Office 2008 was not rewritten. I'm sure some portions were rewritten for the transition and others just as part of a normal development cycle. However, for the most part, it is the same code base as Office 2004. Hopefully, in the future, Microsoft will be able to optimize the Office core so we can see much needed performance improvements, and hopefully they'll transition to Cocoa so it plays better in Mac OS X.

Roderick Usher
May 13, 2008, 05:05 PM
I actually wish microsoft would bring windows media player back.
Agreed - it seems like a logical thing for the MacBU to take under its wing, and the alternatives just aren't up to par. They're either missing certain features, or they cost money.

Granted, it's not as much of an issue now since any sensible website streams media in platform-agnostic Flash, but there are still outliers... C-SPAN, I'm looking in your direction. Yeah, they stream RealVideo as well but that's just one poison for another, arguably worse one.

Tom B.
May 13, 2008, 05:13 PM
It looks like Entourage is silently rebuilding the spotlight database for my Entourage database... Microsoft's database daemon and mds are trading off in hogging the CPU and quick large disk writes.

Yeah, it was doing that for me too. 'mds' was taking between 50 and 141% of the processor for about 10 minutes.

caspartheghost
May 13, 2008, 05:15 PM
Shut down any open Office apps.
Run a Spotlight search for fontcachetool
Open the search. Make a note of the path to where it is in case you decide to move it back.
Move FontCacheTool into a folder somewhere else (maybe in Utilities?) called 'Moved from Office'.
Restart an Office 2008 app.
Check out the speed increase.


You might lose WYSIWYG font menus, if I remember right, but now Word boots about 3x faster.

kaiwai
May 13, 2008, 05:27 PM
Am I the only one who finds this kind of funny given that OpenOffice.org 3.0 Beta has been released for Mac - with basic VBA support (which will be improved over time)?
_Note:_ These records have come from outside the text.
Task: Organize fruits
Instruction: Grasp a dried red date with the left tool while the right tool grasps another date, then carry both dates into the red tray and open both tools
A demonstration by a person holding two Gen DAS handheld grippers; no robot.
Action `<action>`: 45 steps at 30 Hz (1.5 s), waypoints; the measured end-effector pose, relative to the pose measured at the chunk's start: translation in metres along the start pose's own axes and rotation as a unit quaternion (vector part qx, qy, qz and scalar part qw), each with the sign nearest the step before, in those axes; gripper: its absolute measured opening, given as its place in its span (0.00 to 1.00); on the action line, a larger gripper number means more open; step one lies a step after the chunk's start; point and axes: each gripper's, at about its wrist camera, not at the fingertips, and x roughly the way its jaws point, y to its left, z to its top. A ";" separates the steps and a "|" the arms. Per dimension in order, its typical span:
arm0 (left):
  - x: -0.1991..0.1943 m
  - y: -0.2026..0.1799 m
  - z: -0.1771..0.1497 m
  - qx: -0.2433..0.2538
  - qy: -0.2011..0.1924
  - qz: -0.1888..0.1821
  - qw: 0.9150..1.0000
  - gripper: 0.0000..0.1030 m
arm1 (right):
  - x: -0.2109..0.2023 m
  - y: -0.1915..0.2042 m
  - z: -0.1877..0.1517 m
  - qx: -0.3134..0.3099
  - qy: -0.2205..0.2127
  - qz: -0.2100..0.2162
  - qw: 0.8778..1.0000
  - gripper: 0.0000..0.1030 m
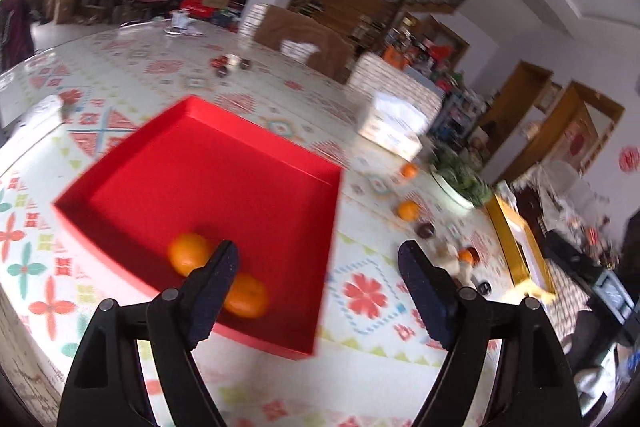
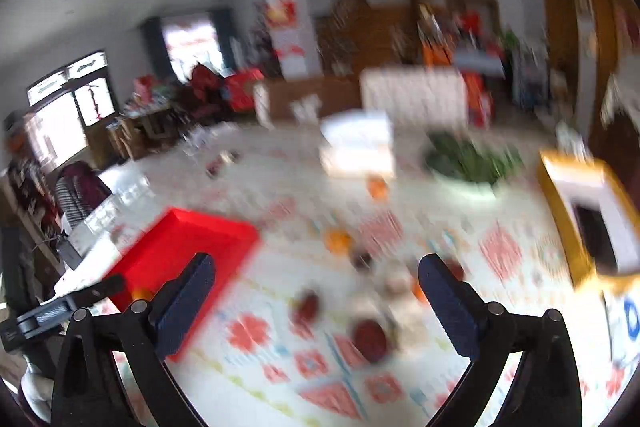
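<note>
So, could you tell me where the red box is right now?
In the left wrist view the red box sits on the patterned table, left of centre, holding two oranges near its front wall.

**Oranges in the red box, more fruit outside**

A big red box (image 1: 224,163) sits open on the surface (image 1: 360,307). It is flat and square with low walls. Two round oranges lie inside it, in the near corner. One orange (image 1: 187,253) sits a little farther back. The other orange (image 1: 246,295) is just beside it, close to the near wall.

More fruit lies on the patterned surface, outside the box and off to its right. Two small oranges (image 1: 408,210) rest there, well apart from the box. A dark round fruit (image 1: 425,229) sits just beside the nearer one. In the right wrist view, some dark red fruits (image 2: 370,339) show, but they are blurry.
</note>
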 end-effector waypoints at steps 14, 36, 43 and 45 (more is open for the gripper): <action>0.097 -0.068 -0.022 0.047 0.099 -0.028 0.994 0.64 | 0.075 -0.039 -0.055 -0.003 0.115 0.059 0.992 0.59; 0.176 -0.116 -0.028 0.150 0.134 0.012 0.979 0.30 | 0.095 -0.032 -0.067 -0.041 0.153 0.039 0.987 0.34; 0.150 -0.111 -0.026 0.132 0.116 -0.010 0.984 0.30 | 0.077 -0.028 -0.070 -0.036 0.147 0.031 0.988 0.34; 0.134 -0.107 -0.023 0.125 0.101 -0.019 0.987 0.30 | 0.071 -0.025 -0.070 -0.037 0.145 0.029 0.988 0.34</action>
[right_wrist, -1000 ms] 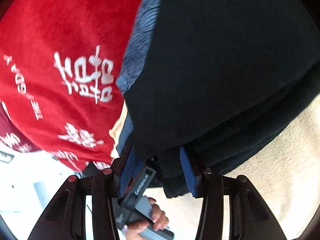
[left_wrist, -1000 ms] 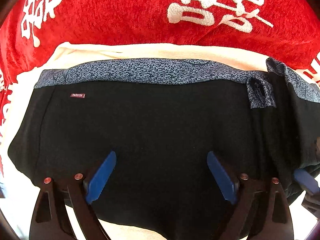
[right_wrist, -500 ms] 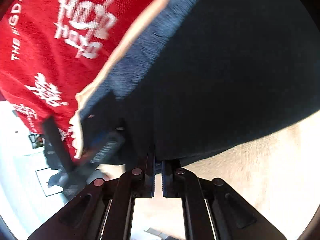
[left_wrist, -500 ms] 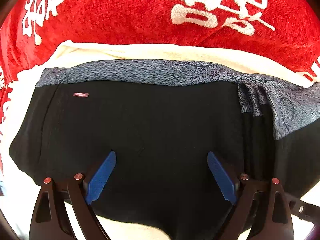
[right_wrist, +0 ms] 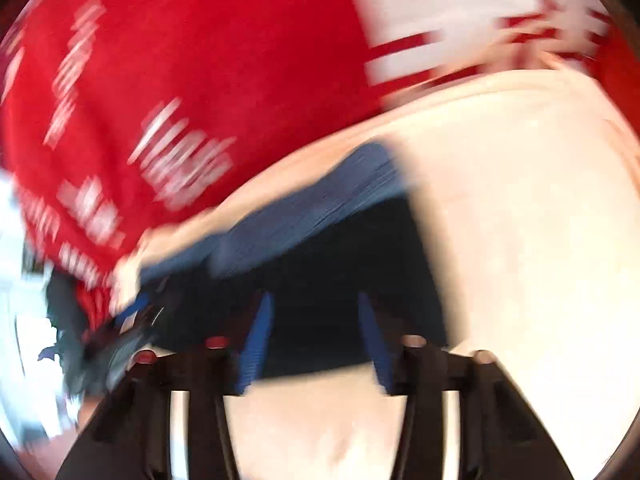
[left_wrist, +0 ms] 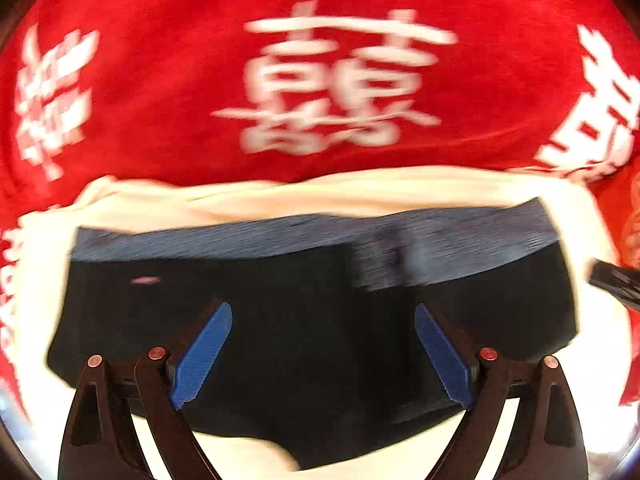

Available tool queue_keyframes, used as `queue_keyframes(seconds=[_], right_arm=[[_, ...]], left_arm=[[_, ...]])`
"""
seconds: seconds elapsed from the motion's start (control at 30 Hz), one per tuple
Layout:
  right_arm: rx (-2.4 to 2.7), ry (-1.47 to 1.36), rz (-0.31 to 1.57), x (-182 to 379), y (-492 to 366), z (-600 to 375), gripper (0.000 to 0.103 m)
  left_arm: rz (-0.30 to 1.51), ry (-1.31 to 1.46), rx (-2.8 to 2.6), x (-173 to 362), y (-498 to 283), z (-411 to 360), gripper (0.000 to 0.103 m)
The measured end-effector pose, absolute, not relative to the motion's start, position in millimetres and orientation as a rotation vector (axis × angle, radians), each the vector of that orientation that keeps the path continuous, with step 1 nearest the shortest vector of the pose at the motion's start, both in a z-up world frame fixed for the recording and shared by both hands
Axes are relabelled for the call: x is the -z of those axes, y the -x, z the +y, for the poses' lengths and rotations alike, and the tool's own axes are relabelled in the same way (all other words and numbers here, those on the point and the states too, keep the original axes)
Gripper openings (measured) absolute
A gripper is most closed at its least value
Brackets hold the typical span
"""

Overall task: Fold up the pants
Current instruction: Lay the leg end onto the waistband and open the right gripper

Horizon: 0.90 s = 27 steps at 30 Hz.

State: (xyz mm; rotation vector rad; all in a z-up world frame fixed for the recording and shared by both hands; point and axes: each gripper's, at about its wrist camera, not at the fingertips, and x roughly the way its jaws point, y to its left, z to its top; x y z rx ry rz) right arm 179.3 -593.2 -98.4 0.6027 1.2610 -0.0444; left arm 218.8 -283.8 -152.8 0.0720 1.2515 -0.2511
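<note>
The black pants (left_wrist: 304,320) with a grey-blue patterned waistband (left_wrist: 440,236) lie folded into a flat block on a cream cloth (left_wrist: 320,196). My left gripper (left_wrist: 322,354) is open, its blue pads spread wide just above the near part of the pants, holding nothing. In the blurred right wrist view the pants (right_wrist: 344,264) lie ahead with the waistband (right_wrist: 304,208) on the far side. My right gripper (right_wrist: 316,340) is open over the pants' near edge and empty.
A red blanket with white characters (left_wrist: 328,80) covers the surface behind and around the cream cloth; it also fills the upper left of the right wrist view (right_wrist: 180,80). The other gripper's dark body (left_wrist: 614,280) shows at the right edge.
The right gripper, shut on the pants' edge half a second ago, has opened and pulled back. The right flap now lies folded flat. Both cameras have drawn back and blur with motion.
</note>
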Motion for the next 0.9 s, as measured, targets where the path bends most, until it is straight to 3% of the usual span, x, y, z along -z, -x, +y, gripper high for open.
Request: queue_keyframes(seconds=[0.2, 0.33, 0.37, 0.43, 0.63, 0.67, 0.7, 0.73, 0.77, 0.9], right_arm=[[-0.050, -0.540, 1.307, 124.1, -237.0, -612.4, 0.014], [-0.082, -0.398, 1.399, 155.8, -255.6, -584.7, 0.014], [-0.081, -0.396, 1.379, 155.5, -253.4, -583.9, 0.014], [-0.084, -0.373, 1.378, 149.8, -249.7, -578.4, 0.015], [-0.167, -0.280, 1.378, 111.2, -223.6, -536.3, 0.017], [-0.177, -0.267, 1.381, 109.2, -219.5, -530.2, 0.031], [-0.179, -0.243, 1.389, 112.2, -215.2, -517.1, 0.059], [-0.174, -0.230, 1.393, 119.2, -216.5, -505.3, 0.072], [-0.176, -0.220, 1.406, 128.2, -214.0, -495.1, 0.079], [-0.289, -0.190, 1.445, 145.1, -201.4, -440.7, 0.078]], left_arm=[[1.247, -0.022, 0.293, 165.4, -230.5, -347.8, 0.094], [1.374, -0.077, 0.143, 218.4, -230.9, -342.4, 0.094], [1.409, -0.025, 0.131, 229.0, -228.4, -332.0, 0.099], [1.409, 0.069, 0.108, 226.7, -222.4, -311.8, 0.099], [1.405, -0.020, 0.012, 199.8, -203.3, -282.0, 0.099], [1.404, -0.011, -0.009, 194.8, -200.1, -274.1, 0.099], [1.404, -0.005, -0.040, 189.2, -195.5, -264.3, 0.099], [1.407, -0.003, -0.068, 184.9, -191.1, -255.9, 0.099], [1.409, -0.003, -0.092, 181.1, -186.0, -248.2, 0.099], [1.411, -0.025, -0.165, 171.8, -159.3, -218.4, 0.099]])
Is it the fact that OpenOffice.org has finally stretched the great divide between Windows, *NIX and Mac OS X, that Microsoft finally woke up and realise that they'll have to provide a level of uniform compatibility?

minik
May 13, 2008, 05:29 PM
Good to hear that Office 2008 is doing well. As an iWork '08 user, I'm happy with what Apple is offering.

laurencenoton
May 13, 2008, 05:39 PM
At the weekend I ended up with a knackered partition on my 2.33 macbook pro. So I rebuilt the whole thing with a fresh install of Leopard. I previously did an upgrade from Tiger on it.

I have always been a bit annoyed by the speed of Office 2008, and the bugs! I did notice a small improvement once I'd done a clean install of the OS. I use Office 2008 everyday day in day out. The difference was enough for me to blat my 24" imac and do a reinstall on that too, as again I just did an upgrade from Tiger (not an erase and install). Same sort of improvement in speed.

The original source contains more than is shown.